REQUIRED ACTION —
Reproduce exactly the opening lines of the listing, stopping after the line that contains "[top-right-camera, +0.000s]" and including it.

DATASET EXCERPT —
"""

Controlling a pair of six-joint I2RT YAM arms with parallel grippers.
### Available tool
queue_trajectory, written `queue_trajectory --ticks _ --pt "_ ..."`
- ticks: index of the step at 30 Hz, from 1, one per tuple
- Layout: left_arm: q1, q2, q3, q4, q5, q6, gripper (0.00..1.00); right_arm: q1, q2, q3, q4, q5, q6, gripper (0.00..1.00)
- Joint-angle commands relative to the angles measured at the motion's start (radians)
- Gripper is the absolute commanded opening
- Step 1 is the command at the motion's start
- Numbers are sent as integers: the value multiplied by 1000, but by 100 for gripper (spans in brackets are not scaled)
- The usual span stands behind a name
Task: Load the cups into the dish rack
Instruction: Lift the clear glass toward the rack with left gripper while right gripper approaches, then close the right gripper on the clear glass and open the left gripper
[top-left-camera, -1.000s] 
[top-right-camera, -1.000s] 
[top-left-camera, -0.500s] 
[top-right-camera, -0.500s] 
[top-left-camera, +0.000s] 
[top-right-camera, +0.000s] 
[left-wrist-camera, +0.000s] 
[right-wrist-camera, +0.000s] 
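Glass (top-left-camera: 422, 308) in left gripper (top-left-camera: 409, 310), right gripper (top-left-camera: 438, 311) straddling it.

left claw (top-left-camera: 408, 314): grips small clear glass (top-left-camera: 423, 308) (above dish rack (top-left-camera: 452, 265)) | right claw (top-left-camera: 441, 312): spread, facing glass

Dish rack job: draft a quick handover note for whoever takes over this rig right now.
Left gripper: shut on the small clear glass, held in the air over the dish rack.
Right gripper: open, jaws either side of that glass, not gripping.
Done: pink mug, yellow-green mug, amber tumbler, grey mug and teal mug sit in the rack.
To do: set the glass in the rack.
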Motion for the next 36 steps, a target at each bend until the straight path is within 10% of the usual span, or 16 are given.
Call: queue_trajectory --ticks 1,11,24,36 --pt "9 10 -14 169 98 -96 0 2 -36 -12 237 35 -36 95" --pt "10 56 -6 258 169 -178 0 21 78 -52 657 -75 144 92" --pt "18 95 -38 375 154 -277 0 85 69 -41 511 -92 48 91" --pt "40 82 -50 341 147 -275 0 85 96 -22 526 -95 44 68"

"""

WRITTEN REPLY —
Controlling a pair of six-joint I2RT YAM arms with parallel grippers.
### Available tool
queue_trajectory, written `queue_trajectory --ticks _ --pt "_ ..."`
- ticks: index of the step at 30 Hz, from 1, one per tuple
- Layout: left_arm: q1, q2, q3, q4, q5, q6, gripper (0.00..1.00); right_arm: q1, q2, q3, q4, q5, q6, gripper (0.00..1.00)
- Joint-angle commands relative to the angles measured at the motion's start (radians)
- Gripper is the absolute commanded opening
- Step 1 is the command at the motion's start
- Numbers are sent as integers: the value multiplied by 1000, but by 100 for gripper (spans in brackets are not scaled)
- The usual span stands behind a name
Task: Load the cups into the dish rack
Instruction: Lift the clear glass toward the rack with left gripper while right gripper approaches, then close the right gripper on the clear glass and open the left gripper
[top-left-camera, -1.000s] 
[top-right-camera, -1.000s] 
[top-left-camera, -0.500s] 
[top-right-camera, -0.500s] 
[top-left-camera, +0.000s] 
[top-right-camera, +0.000s] 

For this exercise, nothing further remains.